● To do
The whole listing is to be returned exactly.

>>>>

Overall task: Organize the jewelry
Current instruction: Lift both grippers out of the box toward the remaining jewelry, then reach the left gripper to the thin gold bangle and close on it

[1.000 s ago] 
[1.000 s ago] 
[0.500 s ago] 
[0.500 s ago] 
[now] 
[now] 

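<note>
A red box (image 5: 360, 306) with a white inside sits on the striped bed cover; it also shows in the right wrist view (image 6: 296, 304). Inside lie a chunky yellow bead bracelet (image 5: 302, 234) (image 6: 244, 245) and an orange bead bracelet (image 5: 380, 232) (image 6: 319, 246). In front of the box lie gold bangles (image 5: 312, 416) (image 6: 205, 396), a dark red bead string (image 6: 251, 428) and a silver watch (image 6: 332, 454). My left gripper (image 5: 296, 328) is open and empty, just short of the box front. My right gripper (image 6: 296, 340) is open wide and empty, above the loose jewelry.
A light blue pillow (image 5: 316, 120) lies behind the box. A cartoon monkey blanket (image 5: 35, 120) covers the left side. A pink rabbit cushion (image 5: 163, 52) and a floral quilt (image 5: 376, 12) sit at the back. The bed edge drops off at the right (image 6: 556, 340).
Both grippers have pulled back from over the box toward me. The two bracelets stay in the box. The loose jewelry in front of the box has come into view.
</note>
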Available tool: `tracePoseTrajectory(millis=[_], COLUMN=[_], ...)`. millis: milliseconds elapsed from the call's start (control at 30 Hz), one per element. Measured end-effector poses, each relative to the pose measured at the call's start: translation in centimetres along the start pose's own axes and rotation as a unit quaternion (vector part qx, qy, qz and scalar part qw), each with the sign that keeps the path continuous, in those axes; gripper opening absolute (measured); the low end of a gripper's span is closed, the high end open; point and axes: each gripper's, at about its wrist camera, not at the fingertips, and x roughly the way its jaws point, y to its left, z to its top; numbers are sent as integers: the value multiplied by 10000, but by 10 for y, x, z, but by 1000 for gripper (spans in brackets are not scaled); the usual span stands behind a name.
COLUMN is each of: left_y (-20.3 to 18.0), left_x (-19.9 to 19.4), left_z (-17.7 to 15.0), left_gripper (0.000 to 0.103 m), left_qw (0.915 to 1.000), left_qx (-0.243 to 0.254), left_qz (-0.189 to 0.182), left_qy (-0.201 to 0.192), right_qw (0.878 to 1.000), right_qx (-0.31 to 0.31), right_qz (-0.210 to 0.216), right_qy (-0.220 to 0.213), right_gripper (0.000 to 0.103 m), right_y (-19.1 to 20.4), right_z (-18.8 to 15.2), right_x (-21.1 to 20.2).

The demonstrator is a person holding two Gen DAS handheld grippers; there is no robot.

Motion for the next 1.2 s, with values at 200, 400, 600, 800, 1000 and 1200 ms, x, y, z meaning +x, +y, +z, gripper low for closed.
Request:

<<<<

● Answer for this exercise
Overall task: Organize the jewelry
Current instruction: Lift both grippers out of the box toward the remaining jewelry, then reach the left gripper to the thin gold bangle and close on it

[1.000 s ago] 
[1.000 s ago] 
[0.500 s ago] 
[0.500 s ago] 
[now] 
[now] 

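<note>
A red box (image 5: 360, 306) with a white inside sits on the striped bed cover; it also shows in the right wrist view (image 6: 296, 304). Inside lie a chunky yellow bead bracelet (image 5: 302, 234) (image 6: 244, 245) and an orange bead bracelet (image 5: 380, 232) (image 6: 319, 246). In front of the box lie gold bangles (image 5: 312, 416) (image 6: 205, 396), a dark red bead string (image 6: 251, 428) and a silver watch (image 6: 332, 454). My left gripper (image 5: 296, 328) is open and empty, just short of the box front. My right gripper (image 6: 296, 340) is open wide and empty, above the loose jewelry.
A light blue pillow (image 5: 316, 120) lies behind the box. A cartoon monkey blanket (image 5: 35, 120) covers the left side. A pink rabbit cushion (image 5: 163, 52) and a floral quilt (image 5: 376, 12) sit at the back. The bed edge drops off at the right (image 6: 556, 340).
Both grippers have pulled back from over the box toward me. The two bracelets stay in the box. The loose jewelry in front of the box has come into view.
</note>
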Available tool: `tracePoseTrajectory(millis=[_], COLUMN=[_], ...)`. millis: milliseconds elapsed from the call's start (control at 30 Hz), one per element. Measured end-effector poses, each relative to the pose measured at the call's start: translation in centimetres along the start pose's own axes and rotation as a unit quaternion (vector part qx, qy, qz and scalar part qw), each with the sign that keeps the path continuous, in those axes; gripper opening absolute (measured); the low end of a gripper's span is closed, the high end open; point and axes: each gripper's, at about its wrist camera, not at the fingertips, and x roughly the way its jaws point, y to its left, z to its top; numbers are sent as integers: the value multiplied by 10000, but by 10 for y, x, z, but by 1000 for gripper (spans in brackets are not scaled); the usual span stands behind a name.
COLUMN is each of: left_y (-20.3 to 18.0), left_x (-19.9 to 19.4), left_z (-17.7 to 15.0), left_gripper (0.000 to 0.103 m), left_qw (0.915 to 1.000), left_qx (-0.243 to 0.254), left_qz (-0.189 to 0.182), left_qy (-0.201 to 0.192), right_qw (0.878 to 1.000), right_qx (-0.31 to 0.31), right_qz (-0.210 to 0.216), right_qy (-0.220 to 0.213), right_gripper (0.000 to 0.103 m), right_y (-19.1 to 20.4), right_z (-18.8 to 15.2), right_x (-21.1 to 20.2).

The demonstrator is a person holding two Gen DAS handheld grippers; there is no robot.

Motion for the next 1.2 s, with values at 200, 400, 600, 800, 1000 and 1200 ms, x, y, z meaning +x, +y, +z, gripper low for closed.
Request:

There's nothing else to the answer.